Dried plums can cut colon cancer risk
These compounds have antioxidant properties that neutralize the impact of free radicals including cellular damage as well as maintain healthy gut bacteria.
Dr. Nancy Turner, a Texas A&M AgriLife Research professor said that they could to show how dried plums promoted the retention of beneficial bacteria in our colon and thus reduced colon cancer risk.
Colon cancer is one of the biggest killers in the USA and is expected to cause the death of 49.700 people across the country during 2015.
Our diet has the capability to alter the composition and metabolism of microbiota, otherwise known as gut bacteria, in our colon. She gave a statement informing that people have trillions of bacteria living in their intestinal tract, but so far researchers have only identified a little over 400 species of them.
The research was funded by the California Dried Plum Board and presented at the 2015 Experimental Biology conference in Boston. The effect of phenolic compounds was tested on a rat model of colon cancer.
Including dried plums as part of one’s daily diet was found to potentially diminish the risk of colon cancer. Based on previous research, disruptions to the microbiota may be a factor in the initiation of intestinal inflammation and recurrence of inflammatory bouts that can promote development of colon cancer.

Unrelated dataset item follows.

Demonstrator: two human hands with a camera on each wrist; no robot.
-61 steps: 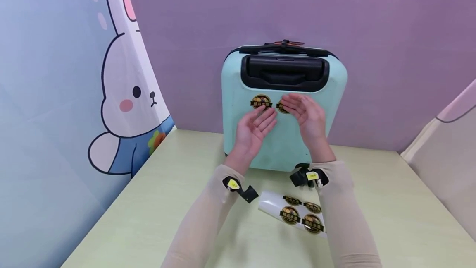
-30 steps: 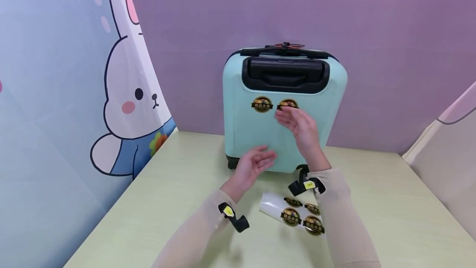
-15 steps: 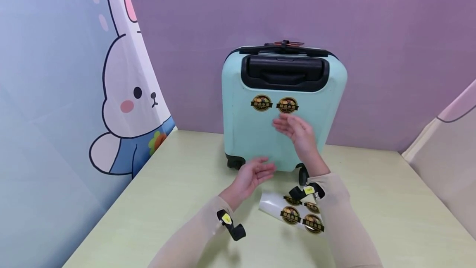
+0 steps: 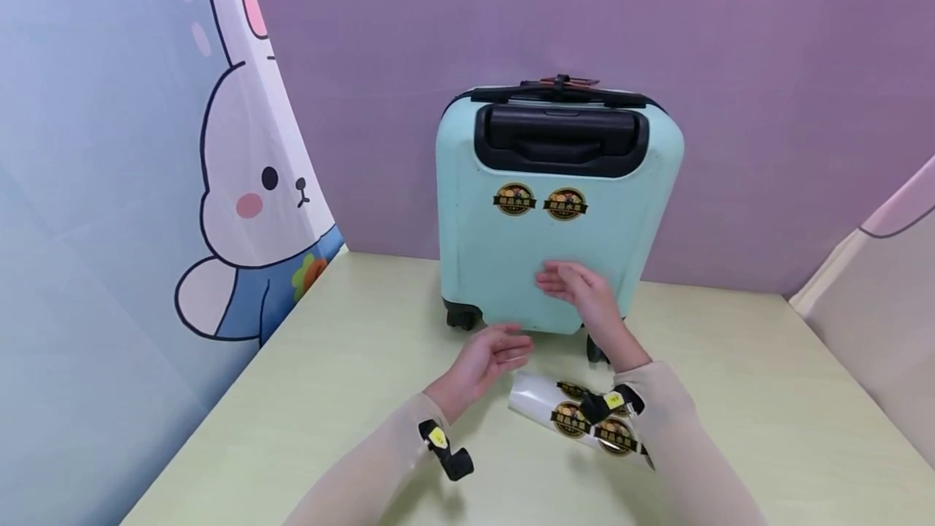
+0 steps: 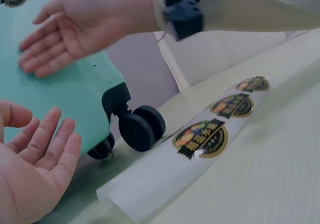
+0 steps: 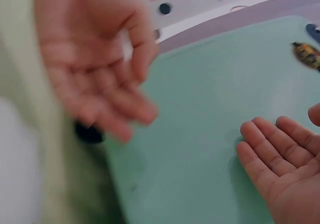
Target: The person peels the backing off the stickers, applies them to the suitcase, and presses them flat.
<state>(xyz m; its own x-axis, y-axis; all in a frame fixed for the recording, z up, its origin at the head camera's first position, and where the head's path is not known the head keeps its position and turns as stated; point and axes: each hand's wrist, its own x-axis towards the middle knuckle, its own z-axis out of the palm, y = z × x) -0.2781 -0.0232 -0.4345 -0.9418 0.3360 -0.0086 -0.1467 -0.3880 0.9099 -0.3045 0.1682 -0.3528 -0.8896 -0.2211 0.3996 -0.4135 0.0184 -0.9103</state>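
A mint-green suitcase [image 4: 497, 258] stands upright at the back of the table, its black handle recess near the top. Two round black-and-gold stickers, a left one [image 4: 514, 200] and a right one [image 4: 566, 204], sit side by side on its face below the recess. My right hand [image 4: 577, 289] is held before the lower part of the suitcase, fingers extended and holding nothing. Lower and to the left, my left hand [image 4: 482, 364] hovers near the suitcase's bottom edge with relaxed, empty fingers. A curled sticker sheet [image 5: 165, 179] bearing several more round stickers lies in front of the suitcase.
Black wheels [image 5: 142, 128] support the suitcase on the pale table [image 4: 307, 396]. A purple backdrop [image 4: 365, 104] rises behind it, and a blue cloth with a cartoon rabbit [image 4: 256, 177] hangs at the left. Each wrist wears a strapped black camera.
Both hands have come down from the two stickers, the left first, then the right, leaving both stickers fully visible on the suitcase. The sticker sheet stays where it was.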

“The microbiota are involved in the health of the host organism through physical interactions and, indirectly, through their metabolism”, said Derek Seidel, a doctoral graduate student and research assistant for Turner who assisted in the study. The diets were inn par with total calories and macronutrient composition to make sure that any change would be due to the dried plums. While additional research is needed particularly in human studies, she says the results from this study may lead to a viable dietary strategy which can help individuals reduce the risk of colon cancer.
The intestinal contents and tissues from different segments of the colon were examined.
The rodents were split in two (2) groups, one which was put on a diet that incorporated dried plums, and one which deliberately eliminated the fruit.
They found dried plum diet to increase Bacteroidetes & reduced Firmicutes in distal colon without changing proportions in proximal colon. Furthermore, those rats given dried plums had a reduction in aberrant crypts – lesions that often mark cancer development.
The results seem to suggest a positive role for dried plums in protecting against colon cancer through establishing microbiota compositions in the distal colon.